■ YOUR INSTRUCTIONS
Below are records; how many of their lines contain "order"? Give the number and no other words.

■ AVAILABLE DATA

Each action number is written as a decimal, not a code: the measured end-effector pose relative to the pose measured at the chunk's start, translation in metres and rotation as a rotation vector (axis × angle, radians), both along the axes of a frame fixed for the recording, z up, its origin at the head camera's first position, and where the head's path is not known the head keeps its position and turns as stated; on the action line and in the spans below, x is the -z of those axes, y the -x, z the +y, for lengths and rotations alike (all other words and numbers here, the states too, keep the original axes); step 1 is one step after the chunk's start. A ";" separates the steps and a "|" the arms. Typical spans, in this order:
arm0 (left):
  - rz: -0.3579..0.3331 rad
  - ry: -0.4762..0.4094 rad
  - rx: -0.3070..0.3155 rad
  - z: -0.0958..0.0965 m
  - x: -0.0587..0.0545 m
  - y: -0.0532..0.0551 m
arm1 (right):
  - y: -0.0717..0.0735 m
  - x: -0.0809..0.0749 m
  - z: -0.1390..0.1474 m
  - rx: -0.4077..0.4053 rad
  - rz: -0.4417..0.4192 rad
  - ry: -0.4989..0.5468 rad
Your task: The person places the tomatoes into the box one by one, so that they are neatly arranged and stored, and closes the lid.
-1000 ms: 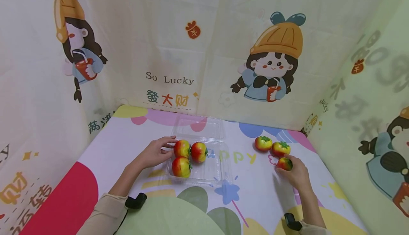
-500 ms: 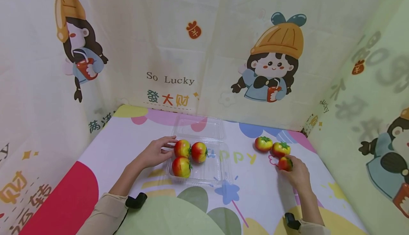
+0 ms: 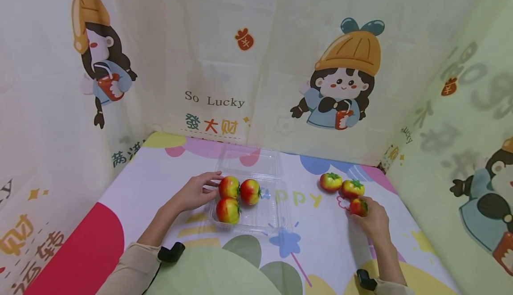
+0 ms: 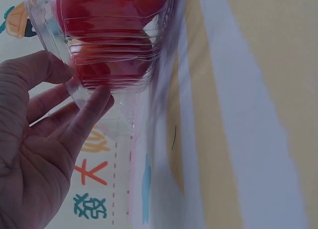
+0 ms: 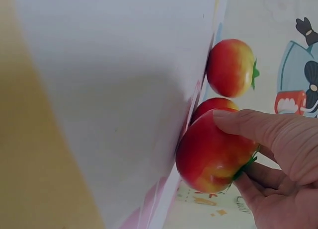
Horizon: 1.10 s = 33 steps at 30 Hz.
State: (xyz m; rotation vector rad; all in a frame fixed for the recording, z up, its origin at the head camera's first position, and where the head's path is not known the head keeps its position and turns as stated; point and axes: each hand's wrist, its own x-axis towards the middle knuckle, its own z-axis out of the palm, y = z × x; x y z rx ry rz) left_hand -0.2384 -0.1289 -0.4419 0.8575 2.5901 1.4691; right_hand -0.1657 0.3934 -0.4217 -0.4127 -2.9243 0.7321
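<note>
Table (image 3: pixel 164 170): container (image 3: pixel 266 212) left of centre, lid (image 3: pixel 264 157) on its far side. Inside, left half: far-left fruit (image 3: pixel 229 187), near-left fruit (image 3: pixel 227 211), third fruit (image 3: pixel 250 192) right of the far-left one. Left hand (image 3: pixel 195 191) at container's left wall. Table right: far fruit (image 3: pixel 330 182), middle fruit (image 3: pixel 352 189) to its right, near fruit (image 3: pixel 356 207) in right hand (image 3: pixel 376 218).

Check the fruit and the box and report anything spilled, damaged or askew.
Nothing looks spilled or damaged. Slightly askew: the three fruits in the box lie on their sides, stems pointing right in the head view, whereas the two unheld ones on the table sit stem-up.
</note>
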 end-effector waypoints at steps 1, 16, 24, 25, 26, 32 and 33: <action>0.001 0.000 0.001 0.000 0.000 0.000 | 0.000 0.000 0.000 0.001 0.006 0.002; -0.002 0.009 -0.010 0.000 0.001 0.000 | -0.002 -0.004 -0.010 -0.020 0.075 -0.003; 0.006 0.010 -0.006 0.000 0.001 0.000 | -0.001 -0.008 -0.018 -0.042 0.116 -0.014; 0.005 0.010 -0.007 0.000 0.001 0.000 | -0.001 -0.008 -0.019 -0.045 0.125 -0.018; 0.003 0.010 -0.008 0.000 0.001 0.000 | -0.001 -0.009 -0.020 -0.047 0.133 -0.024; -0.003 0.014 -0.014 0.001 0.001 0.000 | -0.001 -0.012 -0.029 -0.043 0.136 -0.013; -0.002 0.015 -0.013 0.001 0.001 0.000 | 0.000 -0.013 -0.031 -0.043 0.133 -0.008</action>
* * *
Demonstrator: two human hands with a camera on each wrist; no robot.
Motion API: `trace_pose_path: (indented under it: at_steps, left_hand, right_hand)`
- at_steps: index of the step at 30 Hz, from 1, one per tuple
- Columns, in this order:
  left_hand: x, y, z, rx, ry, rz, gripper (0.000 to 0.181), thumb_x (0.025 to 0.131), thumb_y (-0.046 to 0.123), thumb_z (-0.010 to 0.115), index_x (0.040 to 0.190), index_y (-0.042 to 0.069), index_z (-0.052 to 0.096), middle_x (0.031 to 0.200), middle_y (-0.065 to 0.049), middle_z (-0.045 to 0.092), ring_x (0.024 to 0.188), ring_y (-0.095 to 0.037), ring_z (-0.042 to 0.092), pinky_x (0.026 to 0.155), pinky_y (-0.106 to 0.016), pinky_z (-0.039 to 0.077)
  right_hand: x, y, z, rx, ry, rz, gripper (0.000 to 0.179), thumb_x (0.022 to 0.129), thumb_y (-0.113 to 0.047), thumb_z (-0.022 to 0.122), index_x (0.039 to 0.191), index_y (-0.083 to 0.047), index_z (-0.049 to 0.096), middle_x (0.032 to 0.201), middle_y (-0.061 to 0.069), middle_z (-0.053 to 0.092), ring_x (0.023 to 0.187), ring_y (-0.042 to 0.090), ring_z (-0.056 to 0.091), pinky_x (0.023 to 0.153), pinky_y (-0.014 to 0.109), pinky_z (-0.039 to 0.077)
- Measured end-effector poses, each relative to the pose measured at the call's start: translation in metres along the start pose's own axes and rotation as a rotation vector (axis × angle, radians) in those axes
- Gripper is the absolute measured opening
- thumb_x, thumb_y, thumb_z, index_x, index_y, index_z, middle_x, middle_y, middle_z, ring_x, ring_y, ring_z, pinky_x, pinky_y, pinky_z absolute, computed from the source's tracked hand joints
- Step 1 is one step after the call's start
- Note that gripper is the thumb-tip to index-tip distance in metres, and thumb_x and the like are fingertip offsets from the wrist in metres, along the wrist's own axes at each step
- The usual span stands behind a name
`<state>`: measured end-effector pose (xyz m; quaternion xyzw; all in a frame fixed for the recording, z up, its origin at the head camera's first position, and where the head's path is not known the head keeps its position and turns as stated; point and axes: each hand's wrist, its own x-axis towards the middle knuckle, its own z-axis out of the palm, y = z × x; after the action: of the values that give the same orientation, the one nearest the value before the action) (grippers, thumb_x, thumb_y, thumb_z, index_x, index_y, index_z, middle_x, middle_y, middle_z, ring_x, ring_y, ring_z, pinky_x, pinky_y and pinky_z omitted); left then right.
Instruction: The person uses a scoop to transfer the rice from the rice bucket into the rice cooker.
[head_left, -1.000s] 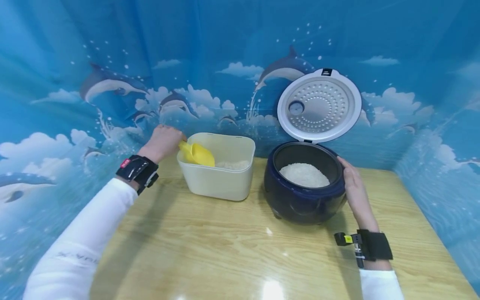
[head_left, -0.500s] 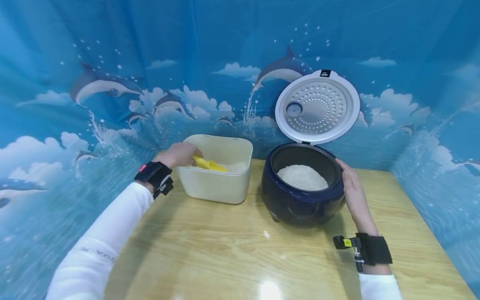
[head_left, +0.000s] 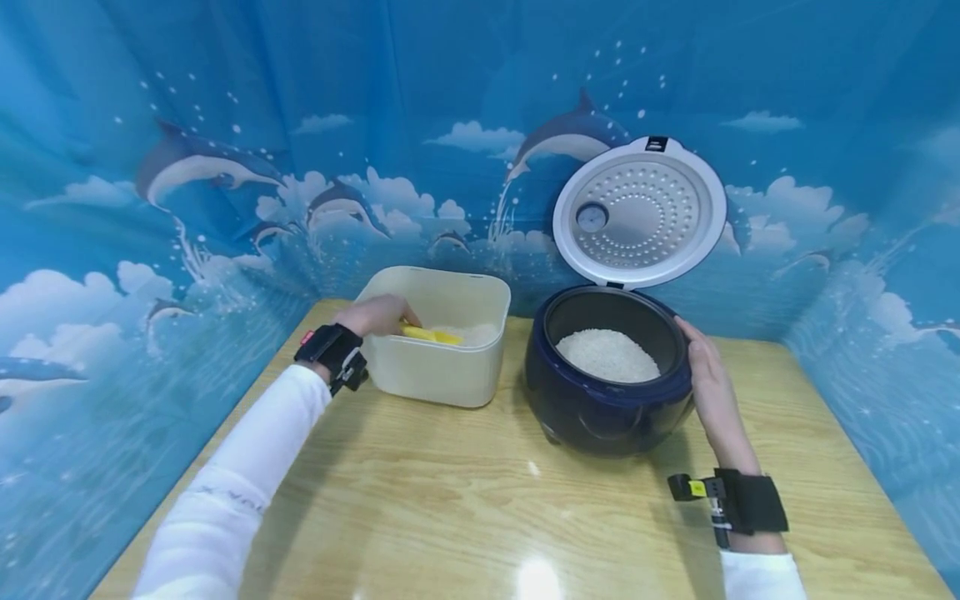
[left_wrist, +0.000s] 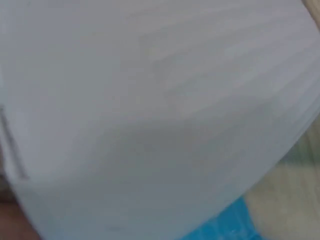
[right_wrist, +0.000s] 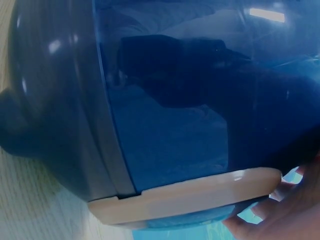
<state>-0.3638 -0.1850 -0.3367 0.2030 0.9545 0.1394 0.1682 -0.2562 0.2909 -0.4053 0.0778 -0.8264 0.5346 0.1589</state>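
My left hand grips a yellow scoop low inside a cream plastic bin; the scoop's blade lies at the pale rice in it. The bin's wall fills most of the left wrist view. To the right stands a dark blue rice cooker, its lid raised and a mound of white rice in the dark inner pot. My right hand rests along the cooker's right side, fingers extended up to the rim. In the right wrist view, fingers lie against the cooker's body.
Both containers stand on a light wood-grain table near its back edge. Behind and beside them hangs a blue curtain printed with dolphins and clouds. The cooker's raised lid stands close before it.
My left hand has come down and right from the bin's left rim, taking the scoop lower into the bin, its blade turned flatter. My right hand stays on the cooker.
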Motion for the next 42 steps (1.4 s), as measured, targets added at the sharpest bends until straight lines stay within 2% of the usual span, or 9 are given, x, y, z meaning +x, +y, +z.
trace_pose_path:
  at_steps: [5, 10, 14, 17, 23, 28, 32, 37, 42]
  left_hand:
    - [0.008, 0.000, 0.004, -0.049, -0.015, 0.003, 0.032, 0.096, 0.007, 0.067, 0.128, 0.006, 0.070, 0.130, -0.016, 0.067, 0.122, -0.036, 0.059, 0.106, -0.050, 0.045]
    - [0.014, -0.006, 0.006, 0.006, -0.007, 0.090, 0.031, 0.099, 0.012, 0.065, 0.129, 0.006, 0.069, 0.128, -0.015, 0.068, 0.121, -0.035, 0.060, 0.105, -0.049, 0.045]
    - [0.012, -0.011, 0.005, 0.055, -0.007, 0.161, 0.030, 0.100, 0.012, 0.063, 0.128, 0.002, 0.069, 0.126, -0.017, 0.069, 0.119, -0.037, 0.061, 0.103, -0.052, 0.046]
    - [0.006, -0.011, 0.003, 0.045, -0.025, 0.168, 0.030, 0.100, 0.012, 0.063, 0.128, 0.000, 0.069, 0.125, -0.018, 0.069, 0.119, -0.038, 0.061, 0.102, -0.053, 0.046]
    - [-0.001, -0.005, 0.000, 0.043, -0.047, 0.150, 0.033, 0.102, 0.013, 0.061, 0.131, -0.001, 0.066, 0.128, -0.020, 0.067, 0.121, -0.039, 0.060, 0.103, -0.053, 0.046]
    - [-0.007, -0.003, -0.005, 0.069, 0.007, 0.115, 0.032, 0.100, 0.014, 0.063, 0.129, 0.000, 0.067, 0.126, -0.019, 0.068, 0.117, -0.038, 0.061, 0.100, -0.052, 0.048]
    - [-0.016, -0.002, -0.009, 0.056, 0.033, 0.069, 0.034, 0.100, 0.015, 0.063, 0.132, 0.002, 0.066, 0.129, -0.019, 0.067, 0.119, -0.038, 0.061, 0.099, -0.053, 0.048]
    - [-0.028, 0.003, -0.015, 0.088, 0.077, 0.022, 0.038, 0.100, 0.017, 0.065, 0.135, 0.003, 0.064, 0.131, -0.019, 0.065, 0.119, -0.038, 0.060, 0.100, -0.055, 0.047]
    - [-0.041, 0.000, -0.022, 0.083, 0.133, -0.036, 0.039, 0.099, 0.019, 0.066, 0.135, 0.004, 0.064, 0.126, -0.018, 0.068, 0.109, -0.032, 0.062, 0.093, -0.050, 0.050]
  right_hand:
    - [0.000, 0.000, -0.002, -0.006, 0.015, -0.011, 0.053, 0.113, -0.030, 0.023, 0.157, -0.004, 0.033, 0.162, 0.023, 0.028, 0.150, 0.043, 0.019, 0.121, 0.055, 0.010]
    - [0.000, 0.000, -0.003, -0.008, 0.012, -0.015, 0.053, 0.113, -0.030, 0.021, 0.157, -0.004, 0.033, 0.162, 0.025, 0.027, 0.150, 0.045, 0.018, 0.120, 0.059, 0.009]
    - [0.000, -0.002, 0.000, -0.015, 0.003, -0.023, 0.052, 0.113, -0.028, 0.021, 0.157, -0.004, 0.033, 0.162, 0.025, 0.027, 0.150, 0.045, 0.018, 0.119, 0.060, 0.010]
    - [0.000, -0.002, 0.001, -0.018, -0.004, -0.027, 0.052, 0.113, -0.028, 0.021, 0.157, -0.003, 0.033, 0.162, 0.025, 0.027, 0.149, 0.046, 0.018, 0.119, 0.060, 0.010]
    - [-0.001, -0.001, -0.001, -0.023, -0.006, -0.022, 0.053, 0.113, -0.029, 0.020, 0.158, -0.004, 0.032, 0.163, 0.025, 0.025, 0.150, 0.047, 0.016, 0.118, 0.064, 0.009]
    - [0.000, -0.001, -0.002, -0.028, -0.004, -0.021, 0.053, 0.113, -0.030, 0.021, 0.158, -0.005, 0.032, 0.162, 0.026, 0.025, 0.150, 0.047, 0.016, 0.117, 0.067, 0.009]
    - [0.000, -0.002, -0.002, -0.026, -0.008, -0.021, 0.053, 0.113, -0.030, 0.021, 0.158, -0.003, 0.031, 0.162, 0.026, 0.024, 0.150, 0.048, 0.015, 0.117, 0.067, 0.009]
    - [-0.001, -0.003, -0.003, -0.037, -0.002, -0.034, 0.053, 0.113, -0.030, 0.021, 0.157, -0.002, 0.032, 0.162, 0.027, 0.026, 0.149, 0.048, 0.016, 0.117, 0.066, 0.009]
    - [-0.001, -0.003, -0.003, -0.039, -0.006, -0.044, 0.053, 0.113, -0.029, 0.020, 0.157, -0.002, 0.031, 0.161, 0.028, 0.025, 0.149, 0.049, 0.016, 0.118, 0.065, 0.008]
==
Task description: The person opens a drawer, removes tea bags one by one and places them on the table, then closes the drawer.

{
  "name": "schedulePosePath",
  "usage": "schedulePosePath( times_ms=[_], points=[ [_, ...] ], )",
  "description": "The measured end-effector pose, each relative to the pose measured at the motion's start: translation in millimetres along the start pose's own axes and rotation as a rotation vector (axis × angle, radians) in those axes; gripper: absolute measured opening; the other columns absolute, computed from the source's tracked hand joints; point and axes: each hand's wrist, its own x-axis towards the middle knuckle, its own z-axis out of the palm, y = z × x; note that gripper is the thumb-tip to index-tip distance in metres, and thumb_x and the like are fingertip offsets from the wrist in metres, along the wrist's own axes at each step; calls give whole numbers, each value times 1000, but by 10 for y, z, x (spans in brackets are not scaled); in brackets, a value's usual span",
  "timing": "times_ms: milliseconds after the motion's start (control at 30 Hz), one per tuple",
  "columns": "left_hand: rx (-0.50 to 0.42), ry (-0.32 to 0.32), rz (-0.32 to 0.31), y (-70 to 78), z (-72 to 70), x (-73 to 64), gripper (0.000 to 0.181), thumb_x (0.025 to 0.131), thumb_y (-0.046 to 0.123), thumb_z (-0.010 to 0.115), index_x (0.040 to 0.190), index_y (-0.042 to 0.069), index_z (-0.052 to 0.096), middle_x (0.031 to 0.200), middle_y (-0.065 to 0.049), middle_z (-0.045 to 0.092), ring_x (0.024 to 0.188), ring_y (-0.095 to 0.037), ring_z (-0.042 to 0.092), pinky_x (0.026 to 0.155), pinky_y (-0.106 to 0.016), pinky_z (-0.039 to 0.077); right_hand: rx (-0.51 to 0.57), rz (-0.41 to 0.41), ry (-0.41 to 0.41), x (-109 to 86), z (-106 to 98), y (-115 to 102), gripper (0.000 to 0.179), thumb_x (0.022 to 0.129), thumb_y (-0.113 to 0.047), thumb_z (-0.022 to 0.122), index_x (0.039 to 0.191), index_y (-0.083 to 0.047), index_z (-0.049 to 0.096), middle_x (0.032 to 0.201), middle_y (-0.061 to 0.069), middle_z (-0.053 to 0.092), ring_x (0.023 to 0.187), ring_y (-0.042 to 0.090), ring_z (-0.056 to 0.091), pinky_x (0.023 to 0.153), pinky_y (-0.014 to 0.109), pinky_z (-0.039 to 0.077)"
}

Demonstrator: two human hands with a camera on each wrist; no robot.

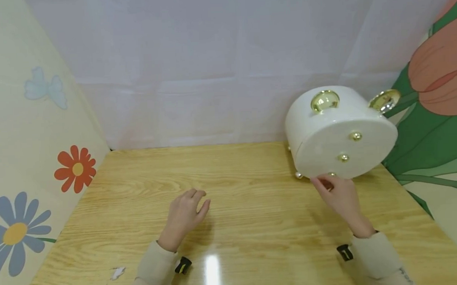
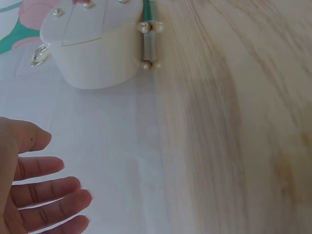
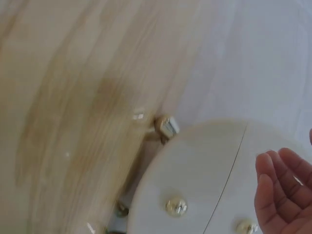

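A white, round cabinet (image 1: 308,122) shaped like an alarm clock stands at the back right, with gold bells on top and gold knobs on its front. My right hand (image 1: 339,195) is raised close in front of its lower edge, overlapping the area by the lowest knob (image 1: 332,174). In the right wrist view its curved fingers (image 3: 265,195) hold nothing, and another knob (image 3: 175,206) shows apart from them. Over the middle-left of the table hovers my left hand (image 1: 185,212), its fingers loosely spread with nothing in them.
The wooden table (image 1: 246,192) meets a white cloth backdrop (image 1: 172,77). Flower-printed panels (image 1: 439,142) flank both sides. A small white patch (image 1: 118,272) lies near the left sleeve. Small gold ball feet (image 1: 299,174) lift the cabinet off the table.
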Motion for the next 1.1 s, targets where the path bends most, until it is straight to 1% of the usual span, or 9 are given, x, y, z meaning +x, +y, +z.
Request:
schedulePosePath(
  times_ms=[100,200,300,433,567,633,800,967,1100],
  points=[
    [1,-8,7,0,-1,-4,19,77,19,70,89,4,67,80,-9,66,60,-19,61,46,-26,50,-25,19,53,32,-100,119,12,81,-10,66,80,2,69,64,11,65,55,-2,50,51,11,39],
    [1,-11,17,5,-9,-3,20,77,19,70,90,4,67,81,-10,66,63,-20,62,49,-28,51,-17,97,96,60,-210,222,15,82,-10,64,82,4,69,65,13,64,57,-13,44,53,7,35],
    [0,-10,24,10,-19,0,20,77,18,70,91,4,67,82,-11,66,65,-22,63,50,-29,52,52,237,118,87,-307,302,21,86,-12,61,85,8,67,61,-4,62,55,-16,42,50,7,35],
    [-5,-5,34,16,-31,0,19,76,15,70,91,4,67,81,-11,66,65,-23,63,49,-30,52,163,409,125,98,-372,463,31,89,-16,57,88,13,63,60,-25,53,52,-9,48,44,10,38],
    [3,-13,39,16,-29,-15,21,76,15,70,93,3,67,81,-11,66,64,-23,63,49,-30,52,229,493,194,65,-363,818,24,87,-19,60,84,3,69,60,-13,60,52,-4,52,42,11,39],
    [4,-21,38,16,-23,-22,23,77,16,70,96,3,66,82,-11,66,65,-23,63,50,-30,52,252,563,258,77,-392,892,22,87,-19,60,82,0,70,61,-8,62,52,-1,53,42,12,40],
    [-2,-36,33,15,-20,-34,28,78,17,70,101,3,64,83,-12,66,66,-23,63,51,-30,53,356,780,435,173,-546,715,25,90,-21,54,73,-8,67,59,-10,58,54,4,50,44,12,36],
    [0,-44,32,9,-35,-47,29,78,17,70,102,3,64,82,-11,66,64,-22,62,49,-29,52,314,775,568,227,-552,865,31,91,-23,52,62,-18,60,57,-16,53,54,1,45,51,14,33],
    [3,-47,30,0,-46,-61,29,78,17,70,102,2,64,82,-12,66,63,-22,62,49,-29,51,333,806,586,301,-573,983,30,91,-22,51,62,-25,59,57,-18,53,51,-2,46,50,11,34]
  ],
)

■ RESPONSE
2